The required output is the exact run of lines below that opens at the line with "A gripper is" and closes at the line with "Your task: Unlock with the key".

Material provided:
::::::::

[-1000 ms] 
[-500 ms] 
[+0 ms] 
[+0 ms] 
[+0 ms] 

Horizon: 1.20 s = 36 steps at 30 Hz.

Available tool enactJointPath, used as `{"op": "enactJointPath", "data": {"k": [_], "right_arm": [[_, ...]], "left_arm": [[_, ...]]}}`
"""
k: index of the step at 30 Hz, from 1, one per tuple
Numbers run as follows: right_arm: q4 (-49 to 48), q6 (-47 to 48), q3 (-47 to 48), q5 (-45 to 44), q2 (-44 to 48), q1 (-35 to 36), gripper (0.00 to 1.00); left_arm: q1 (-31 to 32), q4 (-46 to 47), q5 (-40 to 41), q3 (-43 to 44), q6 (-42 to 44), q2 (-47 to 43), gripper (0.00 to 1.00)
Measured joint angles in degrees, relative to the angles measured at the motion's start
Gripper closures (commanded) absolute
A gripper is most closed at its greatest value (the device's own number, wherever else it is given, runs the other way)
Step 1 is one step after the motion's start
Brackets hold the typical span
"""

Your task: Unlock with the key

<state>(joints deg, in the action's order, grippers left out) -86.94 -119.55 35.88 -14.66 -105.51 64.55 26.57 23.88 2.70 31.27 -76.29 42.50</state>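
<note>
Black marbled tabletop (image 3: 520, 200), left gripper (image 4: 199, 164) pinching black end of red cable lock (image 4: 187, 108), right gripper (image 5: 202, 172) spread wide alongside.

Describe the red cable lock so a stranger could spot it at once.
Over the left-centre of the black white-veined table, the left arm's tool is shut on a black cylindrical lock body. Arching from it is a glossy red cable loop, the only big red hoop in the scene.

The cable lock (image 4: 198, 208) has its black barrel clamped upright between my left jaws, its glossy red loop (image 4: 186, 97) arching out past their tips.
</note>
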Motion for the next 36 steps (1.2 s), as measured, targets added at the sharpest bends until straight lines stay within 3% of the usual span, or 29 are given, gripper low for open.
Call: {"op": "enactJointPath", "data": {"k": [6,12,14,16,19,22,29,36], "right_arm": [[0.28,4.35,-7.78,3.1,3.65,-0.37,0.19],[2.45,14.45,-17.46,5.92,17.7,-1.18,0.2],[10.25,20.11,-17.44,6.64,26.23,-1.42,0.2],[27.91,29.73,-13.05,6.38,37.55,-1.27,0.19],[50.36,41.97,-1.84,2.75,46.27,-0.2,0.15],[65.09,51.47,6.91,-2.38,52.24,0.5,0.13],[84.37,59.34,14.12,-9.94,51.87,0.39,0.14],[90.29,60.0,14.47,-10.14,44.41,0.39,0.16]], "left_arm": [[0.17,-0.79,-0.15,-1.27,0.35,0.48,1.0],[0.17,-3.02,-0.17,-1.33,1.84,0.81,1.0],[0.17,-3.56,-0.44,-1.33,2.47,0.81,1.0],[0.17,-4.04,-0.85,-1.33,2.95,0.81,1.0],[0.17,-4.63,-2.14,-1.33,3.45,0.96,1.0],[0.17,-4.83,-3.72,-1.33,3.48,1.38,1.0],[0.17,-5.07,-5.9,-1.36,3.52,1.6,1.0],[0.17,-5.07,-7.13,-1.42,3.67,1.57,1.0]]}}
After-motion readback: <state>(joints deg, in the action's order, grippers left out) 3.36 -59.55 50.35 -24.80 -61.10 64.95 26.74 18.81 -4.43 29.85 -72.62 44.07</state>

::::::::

Result of this task:
A gripper is most closed at its greatest value (the device's own number, wherever else it is given, runs the other way)
Step 1 is one step after the motion's start
Brackets hold the typical span
"""

Your task: Unlock with the key

The exercise is done now.